Vargas himself first tried CBD oil about three years ago to help with anxiety he experiences that stems from almost eight years in the Navy, he said.

He has about 20 employees between the store, administration and a manufacturing building near the North Las Vegas Airport. Vargas’ daughter, Nahtaly, 18, runs operations. A group of about eight workers extract the oil from industrial hemp delivered from a Denver farm. The workers package the products and ship them to customers worldwide.

Still controversial

Because the oil is not regulated as a medicine by the Food and Drug Administration, sellers exist in a “buyer beware” market, said Kevin Sabet, an anti-marijuana activist.

Sabet’s national Smart Approaches to Marijuana group hammered Nevada last year in part over what he called weak restrictions on marijuana edibles and concentrates.

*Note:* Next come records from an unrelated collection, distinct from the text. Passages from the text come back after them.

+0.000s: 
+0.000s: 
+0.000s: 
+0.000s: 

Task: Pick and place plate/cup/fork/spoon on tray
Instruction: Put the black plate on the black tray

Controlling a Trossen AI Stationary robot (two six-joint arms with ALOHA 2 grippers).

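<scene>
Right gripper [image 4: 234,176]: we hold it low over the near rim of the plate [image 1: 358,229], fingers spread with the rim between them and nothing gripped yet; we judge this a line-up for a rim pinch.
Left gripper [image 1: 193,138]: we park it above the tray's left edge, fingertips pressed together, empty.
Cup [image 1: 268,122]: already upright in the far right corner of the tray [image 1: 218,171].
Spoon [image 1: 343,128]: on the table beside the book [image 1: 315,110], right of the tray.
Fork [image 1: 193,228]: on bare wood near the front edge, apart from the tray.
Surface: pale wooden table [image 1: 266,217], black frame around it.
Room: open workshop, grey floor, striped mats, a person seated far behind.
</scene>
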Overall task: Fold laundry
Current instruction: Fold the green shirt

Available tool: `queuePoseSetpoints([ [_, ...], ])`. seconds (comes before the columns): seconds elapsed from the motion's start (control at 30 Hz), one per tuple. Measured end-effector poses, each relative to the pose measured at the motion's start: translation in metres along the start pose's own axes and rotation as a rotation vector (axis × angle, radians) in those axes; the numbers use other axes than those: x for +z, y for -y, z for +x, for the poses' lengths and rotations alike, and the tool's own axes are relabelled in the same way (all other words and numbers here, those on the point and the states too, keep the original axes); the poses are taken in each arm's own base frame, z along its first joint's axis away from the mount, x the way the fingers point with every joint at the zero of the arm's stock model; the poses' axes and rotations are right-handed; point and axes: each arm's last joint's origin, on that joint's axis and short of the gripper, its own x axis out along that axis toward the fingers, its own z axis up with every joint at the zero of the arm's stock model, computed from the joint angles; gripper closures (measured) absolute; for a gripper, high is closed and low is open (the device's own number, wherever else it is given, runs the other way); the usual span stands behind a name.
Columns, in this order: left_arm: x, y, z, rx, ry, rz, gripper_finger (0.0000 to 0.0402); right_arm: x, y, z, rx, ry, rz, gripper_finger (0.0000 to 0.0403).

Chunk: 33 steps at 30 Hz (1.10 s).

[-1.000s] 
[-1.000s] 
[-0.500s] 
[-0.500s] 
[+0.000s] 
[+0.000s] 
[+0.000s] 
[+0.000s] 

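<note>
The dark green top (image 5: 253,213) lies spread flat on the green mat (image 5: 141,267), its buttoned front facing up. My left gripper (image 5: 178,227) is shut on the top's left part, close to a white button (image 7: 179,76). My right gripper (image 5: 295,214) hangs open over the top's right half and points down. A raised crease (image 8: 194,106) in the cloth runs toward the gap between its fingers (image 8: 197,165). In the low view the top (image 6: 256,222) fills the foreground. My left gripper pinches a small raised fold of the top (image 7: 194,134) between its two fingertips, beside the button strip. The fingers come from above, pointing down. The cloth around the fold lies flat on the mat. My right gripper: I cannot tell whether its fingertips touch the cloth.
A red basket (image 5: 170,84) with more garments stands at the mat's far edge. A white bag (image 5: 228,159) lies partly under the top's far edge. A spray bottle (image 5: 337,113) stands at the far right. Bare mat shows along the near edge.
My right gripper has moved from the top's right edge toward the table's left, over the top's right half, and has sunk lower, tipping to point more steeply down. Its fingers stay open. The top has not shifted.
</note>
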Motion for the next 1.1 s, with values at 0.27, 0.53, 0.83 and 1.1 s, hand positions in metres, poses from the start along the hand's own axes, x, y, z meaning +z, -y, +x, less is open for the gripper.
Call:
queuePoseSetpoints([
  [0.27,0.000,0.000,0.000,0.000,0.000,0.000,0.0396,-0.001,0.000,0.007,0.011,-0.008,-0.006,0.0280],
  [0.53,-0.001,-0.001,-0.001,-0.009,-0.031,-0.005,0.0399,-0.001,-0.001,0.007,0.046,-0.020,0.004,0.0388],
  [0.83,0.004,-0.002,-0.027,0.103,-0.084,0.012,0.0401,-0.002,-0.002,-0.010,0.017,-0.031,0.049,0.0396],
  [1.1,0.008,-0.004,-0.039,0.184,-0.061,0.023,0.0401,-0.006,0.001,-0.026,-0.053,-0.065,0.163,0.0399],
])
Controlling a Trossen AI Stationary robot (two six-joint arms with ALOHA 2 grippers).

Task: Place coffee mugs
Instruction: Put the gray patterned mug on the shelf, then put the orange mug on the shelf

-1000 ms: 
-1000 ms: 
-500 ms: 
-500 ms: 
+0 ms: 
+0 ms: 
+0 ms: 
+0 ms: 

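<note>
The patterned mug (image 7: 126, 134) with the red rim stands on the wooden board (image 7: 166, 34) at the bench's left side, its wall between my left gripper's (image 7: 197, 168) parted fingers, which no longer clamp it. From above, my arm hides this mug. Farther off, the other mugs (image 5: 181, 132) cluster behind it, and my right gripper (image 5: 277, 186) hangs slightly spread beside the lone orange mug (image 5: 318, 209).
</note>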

He said he supports an FDA move to approve CBD oil as a medication later this year. In the meantime, customers should be cautious in general about what’s inside the CBD oil products they buy, he said.

“CBD has medical value but only when properly dosed and controlled,” he said. “Wild claims made by non-FDA approved companies pose risks to Americans. This sounds a lot more like snake oil than medicine.”

Juliana Whitney, a local marijuana business consultant, said CBD products have grown in popularity since Nevada legalized marijuana.

Vargas’ business is rare for focusing solely on CBD. Most businesses she consults with will sell CBD products in addition to marijuana or other supplements, Whitney said.

CBD, along with low-dose edible marijuana products, has a chance to turn more people into casual users.

“It’s for people who are not trying to get as high as possible but still want the basic health benefits of it,” Whitney said.

Vargas will hold a grand opening event in March.